- cross-posted to:
- privacy@lemmy.ml
- cross-posted to:
- privacy@lemmy.ml
Will Chrome send all your PDF/images/browser history to Google cloud to provide that service?
Or will the processing be completely local to preserve privacy?
You already knew the answer
Yes, but it’s sad this isn’t even addressed in press coverage.
Honestly if they said it would be local, would you trust them?
This is just ensuring that companies are forced to blacklist Chrome if they want their secrets to stay secret. It’s already happened at my partners workplace (power industry, federal regulations on security) - hilariously, all google cloud services are blocked, but Bing is fine (w/ automatic ChatGPT integration).
It will be very interesting to see how companies handle this type of practice in the long run.
And I’m so happy to see Firefox doing the exact opposite, with the recent inclusion of an offline translator. Though not as good as Google’s yet, it’s already usable and will only get better.
The issue with OCR’ing pdfs is typically that it doesn’t understand the document formatting. So if you’re reading a document which is formatted as two columns per page, the OCR text will be a mess.
I’m willing to bet that given that most scientific papers are in that two format column, this ocr will take that into account or it’s dead on arrival.
I have this trouble a lot when trying to digitise or refresh some of the older documentation our company uses.
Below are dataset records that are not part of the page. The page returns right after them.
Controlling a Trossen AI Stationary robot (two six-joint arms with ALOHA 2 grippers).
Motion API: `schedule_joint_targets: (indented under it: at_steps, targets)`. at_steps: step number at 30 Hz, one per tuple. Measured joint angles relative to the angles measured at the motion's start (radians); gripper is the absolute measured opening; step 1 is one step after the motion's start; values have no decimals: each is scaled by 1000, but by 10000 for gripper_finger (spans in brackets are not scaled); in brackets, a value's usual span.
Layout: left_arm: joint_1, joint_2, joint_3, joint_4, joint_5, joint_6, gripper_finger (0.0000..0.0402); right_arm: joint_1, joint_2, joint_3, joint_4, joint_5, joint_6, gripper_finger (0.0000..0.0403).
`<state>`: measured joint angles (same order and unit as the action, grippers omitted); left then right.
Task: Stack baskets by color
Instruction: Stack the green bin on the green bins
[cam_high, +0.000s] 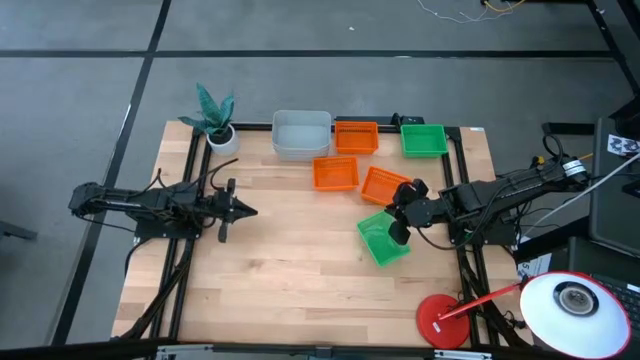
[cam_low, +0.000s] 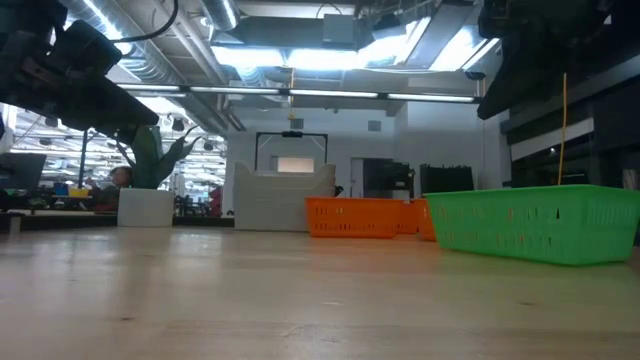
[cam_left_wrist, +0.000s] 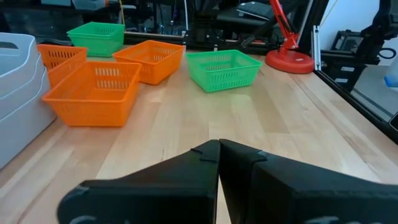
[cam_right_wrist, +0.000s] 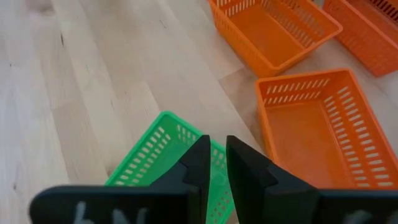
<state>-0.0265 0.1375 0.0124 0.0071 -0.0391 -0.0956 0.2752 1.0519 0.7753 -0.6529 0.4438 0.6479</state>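
The right end effector (cam_right_wrist: 213, 155), fingers nearly together, pinches the near green basket's (cam_high: 382, 238) thin rim beside the orange baskets (cam_high: 384, 186); it looks light, stiff and slippery.

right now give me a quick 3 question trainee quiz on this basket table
1. How many orange baskets lie singly on the table?
2. True or false: the right gripper is above the near green basket.
3. What stands at the table's far left corner: A) red lamp, B) potted plant, C) grey basket?

Key: 1) three, at. 2) true; its fingers pinch that basket's wall. 3) B. The left gripper waits shut over bare wood.
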Motion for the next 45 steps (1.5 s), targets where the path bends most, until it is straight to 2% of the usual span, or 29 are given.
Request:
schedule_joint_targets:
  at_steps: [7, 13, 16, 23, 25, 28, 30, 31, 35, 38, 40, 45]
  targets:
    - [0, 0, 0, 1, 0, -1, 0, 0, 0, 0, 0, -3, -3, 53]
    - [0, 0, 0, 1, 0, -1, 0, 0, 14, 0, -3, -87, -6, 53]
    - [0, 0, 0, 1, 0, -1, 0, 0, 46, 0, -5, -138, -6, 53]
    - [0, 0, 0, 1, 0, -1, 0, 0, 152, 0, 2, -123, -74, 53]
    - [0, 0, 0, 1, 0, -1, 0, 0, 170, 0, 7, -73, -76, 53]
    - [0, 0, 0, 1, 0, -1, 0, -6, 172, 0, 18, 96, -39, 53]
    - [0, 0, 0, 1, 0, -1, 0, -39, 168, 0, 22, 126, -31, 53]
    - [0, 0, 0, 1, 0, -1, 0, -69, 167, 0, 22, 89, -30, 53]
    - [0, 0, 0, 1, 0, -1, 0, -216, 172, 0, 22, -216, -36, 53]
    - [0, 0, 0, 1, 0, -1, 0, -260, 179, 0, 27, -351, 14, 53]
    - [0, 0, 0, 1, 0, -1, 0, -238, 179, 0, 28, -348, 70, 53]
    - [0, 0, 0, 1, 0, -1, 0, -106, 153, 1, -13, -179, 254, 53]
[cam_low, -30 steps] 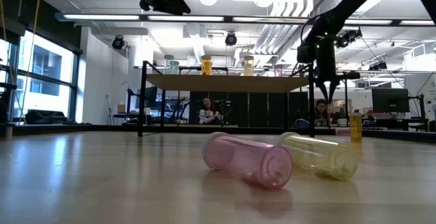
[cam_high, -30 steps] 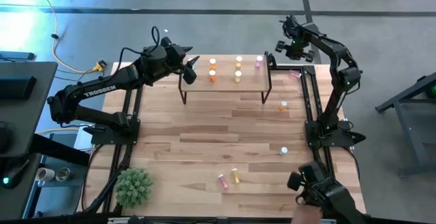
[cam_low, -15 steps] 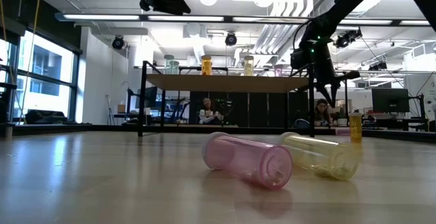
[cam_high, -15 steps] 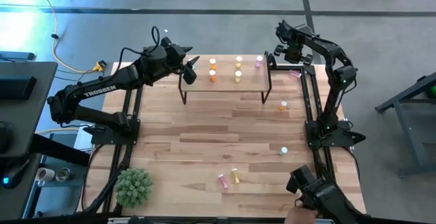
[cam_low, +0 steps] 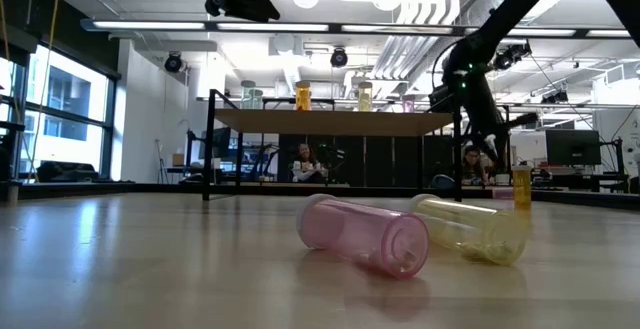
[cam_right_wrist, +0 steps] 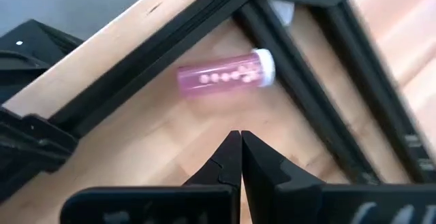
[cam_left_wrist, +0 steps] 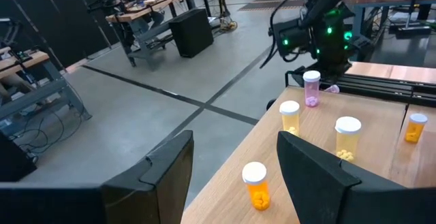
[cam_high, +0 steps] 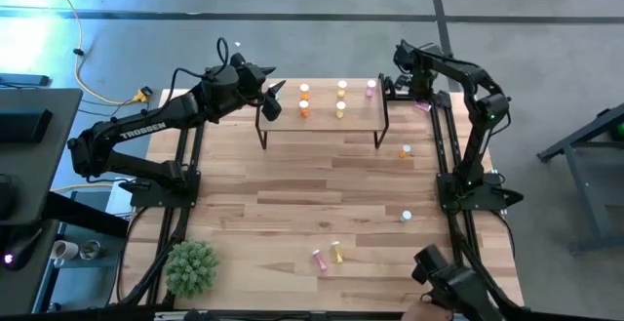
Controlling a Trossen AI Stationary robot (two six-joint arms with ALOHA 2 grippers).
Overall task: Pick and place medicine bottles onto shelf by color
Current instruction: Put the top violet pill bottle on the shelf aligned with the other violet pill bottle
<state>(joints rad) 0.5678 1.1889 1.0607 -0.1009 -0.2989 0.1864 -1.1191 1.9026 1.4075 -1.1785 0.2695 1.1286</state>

It often becomes easier to just recreate it, by the time you’ve fucked about trying to restore the formatting.
So this is confined just to Chrome on ChromeOS it sounds like. I mean, ChromeOS was already an anti-privacy hellscape… anyway I sure hope this doesn’t spread beyond ChromeOS.
So it’s all about gathering content for training AI these days, isn’t it?
This is exactly what I thought clicking on this post.